• [PROBLEM REQUIREMENTS]:
Your copy must hold all of the data below, unchanged and without images.
:: DATA SEGMENT ::
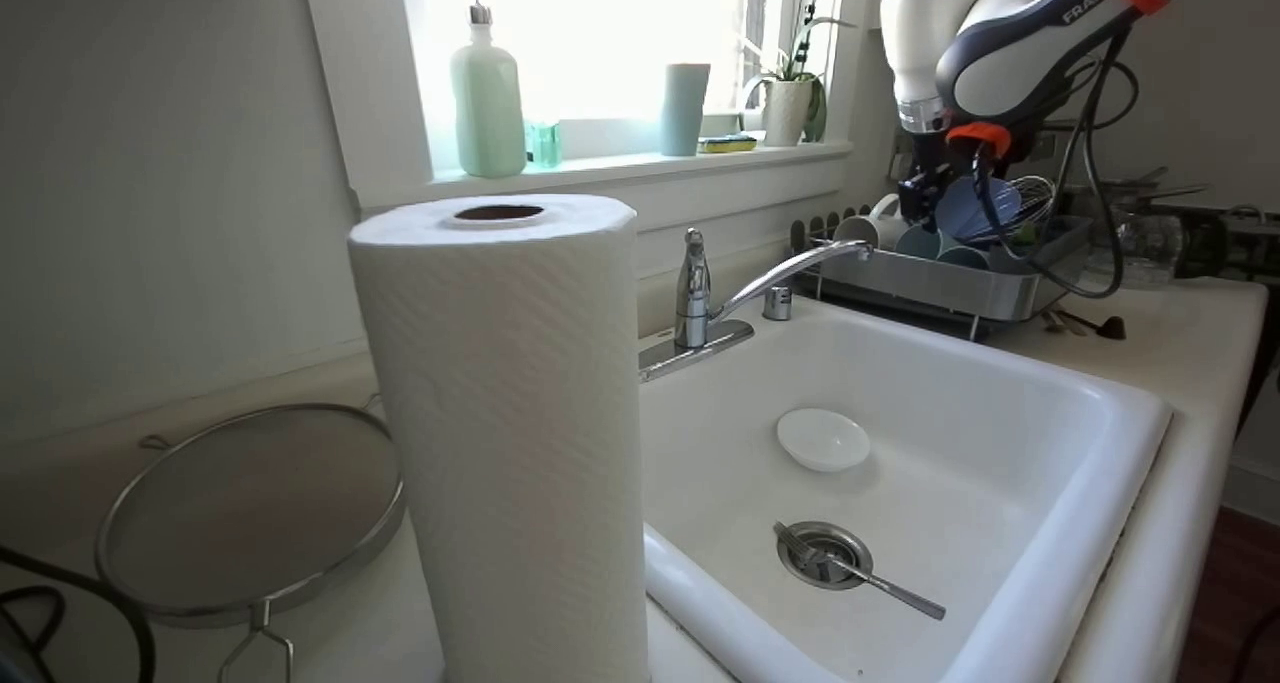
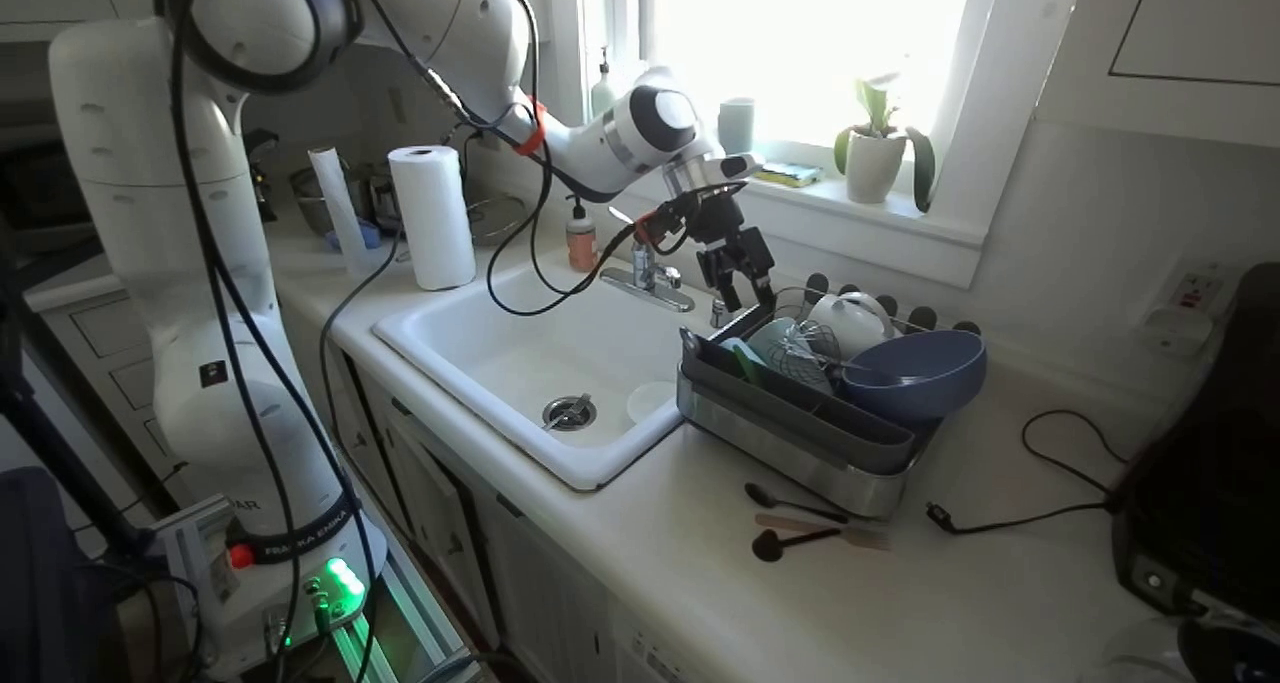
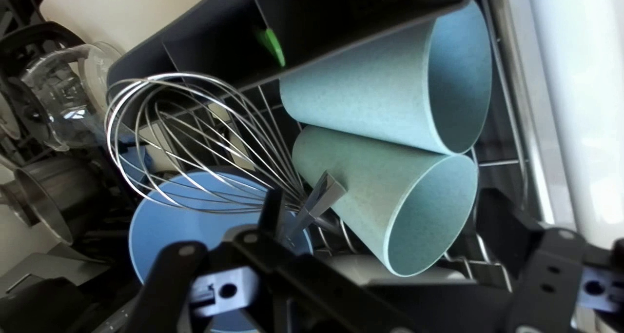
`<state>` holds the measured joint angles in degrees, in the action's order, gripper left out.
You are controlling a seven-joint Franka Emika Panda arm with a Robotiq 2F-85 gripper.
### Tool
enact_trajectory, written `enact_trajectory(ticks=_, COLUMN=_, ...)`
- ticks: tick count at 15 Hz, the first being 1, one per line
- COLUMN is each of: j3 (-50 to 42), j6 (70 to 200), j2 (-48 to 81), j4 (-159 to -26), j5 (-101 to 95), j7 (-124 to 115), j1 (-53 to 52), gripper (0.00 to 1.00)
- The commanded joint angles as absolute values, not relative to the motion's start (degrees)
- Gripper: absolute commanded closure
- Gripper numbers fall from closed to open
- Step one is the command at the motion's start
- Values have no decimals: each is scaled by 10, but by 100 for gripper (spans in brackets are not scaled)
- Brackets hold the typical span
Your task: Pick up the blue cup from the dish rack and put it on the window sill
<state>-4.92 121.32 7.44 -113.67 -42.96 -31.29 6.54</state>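
The blue cup (image 3: 370, 87) lies on its side in the dish rack (image 3: 538, 128), mouth toward the sink. It also shows in both exterior views (image 1: 965, 257) (image 2: 738, 347), partly hidden. A duller green-teal cup (image 3: 360, 177) lies against it. My gripper (image 3: 382, 206) is open and empty above the rack, its fingers on either side of the duller cup, apart from its rim. It also shows over the rack in both exterior views (image 1: 922, 201) (image 2: 750, 301). The window sill (image 1: 610, 170) is the white ledge under the bright window, also visible in an exterior view (image 2: 945, 225).
A whisk (image 3: 195, 143), a wide blue bowl (image 3: 195, 221) and a white mug (image 2: 855, 318) crowd the rack. The sill holds a soap bottle (image 1: 488, 108), a grey-teal cup (image 1: 685, 108), a sponge (image 1: 727, 144) and a potted plant (image 1: 788, 111). The faucet (image 1: 790, 271) reaches toward the rack.
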Motion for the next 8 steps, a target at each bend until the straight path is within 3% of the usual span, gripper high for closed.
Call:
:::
• [RESPONSE FOR THIS EXERCISE]:
`<state>` holds the measured joint angles in degrees, in the action's order, gripper left out.
You are controlling a seven-joint Franka Emika Panda arm with a Robotiq 2F-85 gripper.
### Tool
enact_trajectory, written `enact_trajectory(ticks=_, COLUMN=_, ...)`
- ticks: tick count at 15 Hz, the first being 1, one per line
- COLUMN is each of: j3 (-50 to 42), j6 (70 to 200), j2 (-48 to 81), j4 (-159 to -26), j5 (-101 to 95), j7 (-124 to 115), j1 (-53 to 52), gripper (0.00 to 1.00)
- The commanded joint angles as absolute values, not relative to the motion's start (degrees)
- Gripper: absolute commanded closure
- Gripper numbers fall from closed to open
- Step one is the command at the motion's start
- Values have no decimals: each is scaled by 10, but by 100 for gripper (spans in brackets are not scaled)
- Brackets hold the typical span
Your task: Pick up the blue cup from the dish rack and put it on the window sill
<state>-4.92 121.32 7.44 -113.67 -42.96 -31.29 6.54</state>
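The blue cup (image 3: 370, 87) lies on its side in the dish rack (image 3: 538, 128), mouth toward the sink. It also shows in both exterior views (image 1: 965, 257) (image 2: 738, 347), partly hidden. A duller green-teal cup (image 3: 360, 177) lies against it. My gripper (image 3: 382, 206) is open and empty above the rack, its fingers on either side of the duller cup, apart from its rim. It also shows over the rack in both exterior views (image 1: 922, 201) (image 2: 750, 301). The window sill (image 1: 610, 170) is the white ledge under the bright window, also visible in an exterior view (image 2: 945, 225).
A whisk (image 3: 195, 143), a wide blue bowl (image 3: 195, 221) and a white mug (image 2: 855, 318) crowd the rack. The sill holds a soap bottle (image 1: 488, 108), a grey-teal cup (image 1: 685, 108), a sponge (image 1: 727, 144) and a potted plant (image 1: 788, 111). The faucet (image 1: 790, 271) reaches toward the rack.
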Motion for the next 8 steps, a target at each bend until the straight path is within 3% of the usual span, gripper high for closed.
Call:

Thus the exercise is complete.